社長に就任した後も奴らなかなか手強くてな。取締役会で不信任決議しようとしたり、株主を買収して不信任案を出させようとしたり、次から次へと邪魔して来やがるんだよ。
不正経理をネタに役員を辞任させた奴らまで復活しようと画策してて。弁護士立ち合いの元、誓約書まで書かせたのに、無能な人間でも束になると勝てると勘違いしたみたいだな。それで今、顧問弁護士である公子と相談しながら訴訟の準備中なんだよ。
何せ数が数だろう?スゴイことになってて。俺の試算だと、もうあと1週間掛かるかな。こちらの目論見としては、訴訟取り下げを餌に大人しくしてくれたならそれで万々歳なんだが」
…この人は本当に仕事が好きで、たぶん私の存在はそれ以下なのだろう。
今の説明で、政親さんが常に公子さんと一緒にいる理由は分かったし、挙式前に政親さん宅で公子さんと話していた内容が仕事絡みだということも薄っすらボンヤリと理解出来た。
でも、不思議なほどに私の気持ちは冷めていく。
いくら忙しいからと言って電話くらいする時間は有ったはずだし、元カノである公子さんと常に行動を共にすれば私がどう思うかも予想出来たはずだ。
…なのに結局、放置した。
私がどう感じるかなんて、どうでもイイんだな。ううん、私が勝手に勘違いしていただけなのだ。これは正真正銘の契約結婚で、お互いの感情を通わせる必要は無いのだから。
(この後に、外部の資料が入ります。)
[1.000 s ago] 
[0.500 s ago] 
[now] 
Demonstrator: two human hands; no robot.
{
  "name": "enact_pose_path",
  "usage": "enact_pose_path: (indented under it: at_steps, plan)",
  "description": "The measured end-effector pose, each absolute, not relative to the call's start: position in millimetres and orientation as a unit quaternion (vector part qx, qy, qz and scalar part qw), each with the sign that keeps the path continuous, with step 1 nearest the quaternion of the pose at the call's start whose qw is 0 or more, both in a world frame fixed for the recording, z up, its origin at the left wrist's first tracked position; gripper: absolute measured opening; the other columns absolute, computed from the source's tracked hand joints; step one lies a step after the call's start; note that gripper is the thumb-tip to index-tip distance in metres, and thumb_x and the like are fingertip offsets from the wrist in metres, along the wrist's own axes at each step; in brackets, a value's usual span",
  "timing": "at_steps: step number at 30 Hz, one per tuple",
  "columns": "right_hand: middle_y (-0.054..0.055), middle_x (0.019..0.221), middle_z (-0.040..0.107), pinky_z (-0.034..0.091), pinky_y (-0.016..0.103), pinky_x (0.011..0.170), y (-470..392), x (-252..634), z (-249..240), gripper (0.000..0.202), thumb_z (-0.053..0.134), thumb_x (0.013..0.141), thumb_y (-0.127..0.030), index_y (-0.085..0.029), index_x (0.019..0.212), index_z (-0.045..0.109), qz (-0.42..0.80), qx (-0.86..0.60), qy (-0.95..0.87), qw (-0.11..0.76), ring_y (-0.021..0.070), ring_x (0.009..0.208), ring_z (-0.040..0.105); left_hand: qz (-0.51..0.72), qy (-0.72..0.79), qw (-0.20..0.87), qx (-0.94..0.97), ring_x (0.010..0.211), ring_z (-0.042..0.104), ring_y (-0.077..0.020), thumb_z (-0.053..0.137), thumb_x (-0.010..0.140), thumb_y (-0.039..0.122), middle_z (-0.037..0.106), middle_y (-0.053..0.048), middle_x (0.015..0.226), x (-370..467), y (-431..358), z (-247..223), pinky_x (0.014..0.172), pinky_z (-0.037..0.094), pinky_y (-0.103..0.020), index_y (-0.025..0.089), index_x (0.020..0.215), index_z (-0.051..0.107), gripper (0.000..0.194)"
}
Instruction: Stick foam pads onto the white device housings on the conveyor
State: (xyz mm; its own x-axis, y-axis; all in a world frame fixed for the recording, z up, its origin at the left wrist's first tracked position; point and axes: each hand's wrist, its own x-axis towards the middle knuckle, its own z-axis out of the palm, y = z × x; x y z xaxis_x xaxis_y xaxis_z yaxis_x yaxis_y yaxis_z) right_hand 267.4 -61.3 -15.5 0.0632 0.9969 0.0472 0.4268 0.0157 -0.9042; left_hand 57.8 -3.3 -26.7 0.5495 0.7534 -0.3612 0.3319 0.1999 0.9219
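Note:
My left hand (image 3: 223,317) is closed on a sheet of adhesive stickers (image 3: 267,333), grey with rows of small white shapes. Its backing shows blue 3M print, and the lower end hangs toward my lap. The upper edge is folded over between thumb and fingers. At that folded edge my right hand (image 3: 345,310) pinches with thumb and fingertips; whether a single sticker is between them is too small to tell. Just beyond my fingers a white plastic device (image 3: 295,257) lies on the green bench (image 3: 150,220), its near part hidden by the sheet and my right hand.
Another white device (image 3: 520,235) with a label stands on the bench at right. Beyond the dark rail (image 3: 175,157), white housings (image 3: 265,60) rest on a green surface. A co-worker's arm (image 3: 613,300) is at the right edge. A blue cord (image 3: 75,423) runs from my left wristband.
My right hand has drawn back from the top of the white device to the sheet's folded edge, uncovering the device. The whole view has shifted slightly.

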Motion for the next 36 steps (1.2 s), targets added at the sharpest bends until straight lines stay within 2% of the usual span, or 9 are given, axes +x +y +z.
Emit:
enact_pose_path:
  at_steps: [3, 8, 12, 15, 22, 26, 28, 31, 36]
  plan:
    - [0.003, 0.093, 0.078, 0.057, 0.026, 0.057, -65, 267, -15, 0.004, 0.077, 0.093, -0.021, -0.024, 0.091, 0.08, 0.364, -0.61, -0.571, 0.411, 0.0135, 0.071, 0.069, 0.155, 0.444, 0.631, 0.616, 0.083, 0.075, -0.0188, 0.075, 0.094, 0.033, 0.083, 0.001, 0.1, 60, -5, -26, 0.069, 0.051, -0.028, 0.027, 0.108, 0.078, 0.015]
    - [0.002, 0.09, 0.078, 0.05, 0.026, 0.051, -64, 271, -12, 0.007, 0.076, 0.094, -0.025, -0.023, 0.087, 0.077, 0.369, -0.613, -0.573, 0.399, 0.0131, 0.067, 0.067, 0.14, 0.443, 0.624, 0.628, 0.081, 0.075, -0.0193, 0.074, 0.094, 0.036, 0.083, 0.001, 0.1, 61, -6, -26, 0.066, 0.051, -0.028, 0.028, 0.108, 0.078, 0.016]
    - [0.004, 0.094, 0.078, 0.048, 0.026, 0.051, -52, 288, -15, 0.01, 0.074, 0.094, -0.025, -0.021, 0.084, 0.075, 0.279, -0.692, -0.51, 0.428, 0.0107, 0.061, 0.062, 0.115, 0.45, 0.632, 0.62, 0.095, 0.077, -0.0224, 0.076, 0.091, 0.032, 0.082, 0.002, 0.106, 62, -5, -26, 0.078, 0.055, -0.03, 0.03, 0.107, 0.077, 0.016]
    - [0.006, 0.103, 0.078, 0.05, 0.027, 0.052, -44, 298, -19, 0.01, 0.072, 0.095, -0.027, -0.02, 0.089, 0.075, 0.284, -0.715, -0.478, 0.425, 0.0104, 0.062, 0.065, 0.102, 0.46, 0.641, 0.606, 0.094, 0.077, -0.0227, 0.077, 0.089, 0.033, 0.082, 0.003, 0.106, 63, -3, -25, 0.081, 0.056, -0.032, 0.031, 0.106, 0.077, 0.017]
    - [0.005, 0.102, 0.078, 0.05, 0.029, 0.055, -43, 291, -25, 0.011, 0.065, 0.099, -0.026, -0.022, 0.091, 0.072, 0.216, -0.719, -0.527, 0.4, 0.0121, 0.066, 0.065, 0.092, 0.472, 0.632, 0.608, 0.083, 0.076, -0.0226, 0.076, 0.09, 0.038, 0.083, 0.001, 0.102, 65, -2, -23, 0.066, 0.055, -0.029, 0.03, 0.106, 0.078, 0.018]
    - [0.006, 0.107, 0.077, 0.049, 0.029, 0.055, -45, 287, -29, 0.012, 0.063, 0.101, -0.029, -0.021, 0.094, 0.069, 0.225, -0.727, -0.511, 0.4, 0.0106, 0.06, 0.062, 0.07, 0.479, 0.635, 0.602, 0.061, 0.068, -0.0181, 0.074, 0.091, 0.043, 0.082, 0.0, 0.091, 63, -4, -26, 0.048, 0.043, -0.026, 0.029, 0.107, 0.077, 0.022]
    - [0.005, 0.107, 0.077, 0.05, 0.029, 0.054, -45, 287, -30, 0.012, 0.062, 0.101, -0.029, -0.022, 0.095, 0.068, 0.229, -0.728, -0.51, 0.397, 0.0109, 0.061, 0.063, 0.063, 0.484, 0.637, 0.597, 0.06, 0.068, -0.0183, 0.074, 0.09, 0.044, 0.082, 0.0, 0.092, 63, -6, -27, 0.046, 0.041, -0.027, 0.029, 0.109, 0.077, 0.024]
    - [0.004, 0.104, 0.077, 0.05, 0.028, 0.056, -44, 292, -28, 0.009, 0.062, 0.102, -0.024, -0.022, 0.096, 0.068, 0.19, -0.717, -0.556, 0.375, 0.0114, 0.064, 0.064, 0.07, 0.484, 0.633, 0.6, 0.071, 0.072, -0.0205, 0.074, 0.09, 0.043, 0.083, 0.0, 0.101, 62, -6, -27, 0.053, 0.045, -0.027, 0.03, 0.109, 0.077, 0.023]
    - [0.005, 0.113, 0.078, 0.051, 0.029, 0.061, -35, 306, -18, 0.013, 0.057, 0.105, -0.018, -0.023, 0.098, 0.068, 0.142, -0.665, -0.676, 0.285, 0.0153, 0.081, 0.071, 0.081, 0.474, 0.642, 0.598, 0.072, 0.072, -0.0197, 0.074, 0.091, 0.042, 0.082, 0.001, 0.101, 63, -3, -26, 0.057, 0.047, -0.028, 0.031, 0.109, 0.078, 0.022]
せめて一年間だけでも、本当の夫婦みたいに暮らせれば…なんて。
そんな甘い夢を見た私がバカなのだ。
「零、あと1週間で一緒に暮らせるからな!その…寂しい思いをさせてしまって悪いけど、もう少しだけ我慢してくれ」
「いいえ、全然大丈夫ですよ」
顔にも心にも仮面をはりつける。
本心を見せまいという分厚い仮面を。
「1週間も放置してたのに、更に1週間?!」
…いたことすら忘れていた高久さんが、ここで存在をアピールし始めた。
「なんだ、高久くんか。夫婦の会話に勝手に入ってくるなよ」
「いやいや、聞き捨てなりませんね。やっぱりアナタには松村さんを任せておけない」
「零はもう松村じゃないし、お前にそんなことを言われるのは心外だ」
「あのですね、職場では旧姓を名乗るって松村さん自身が朝礼で宣言してるんですよ。夫であるアナタがそれを知らないんですか?」
なんかおかしな方向に話が流れ出したぞ。
「ふっ、ふん。だから何だと言うんだ?」
「じゃあさっき松村さんが泣いていたのは、やっぱりアナタが原因なんですね?!」
「れ、零が泣いて??」
「ああ、もういい!俺、連れて帰ります」
そして偶然通ったタクシーを止め、高久さんは宣言どおり私を連れ去った…。